Exact repetition is required: reproduce every line of the data.

----------

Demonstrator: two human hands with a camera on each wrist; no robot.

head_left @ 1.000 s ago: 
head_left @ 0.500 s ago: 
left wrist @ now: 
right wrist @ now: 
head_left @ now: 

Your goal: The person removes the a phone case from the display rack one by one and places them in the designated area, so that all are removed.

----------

# Answer space
Demonstrator: two human hands with a camera on each wrist; no robot.

head_left @ 1.000 s ago: 
head_left @ 0.500 s ago: 
left wrist @ now: 
right wrist @ now: 
head_left @ now: 

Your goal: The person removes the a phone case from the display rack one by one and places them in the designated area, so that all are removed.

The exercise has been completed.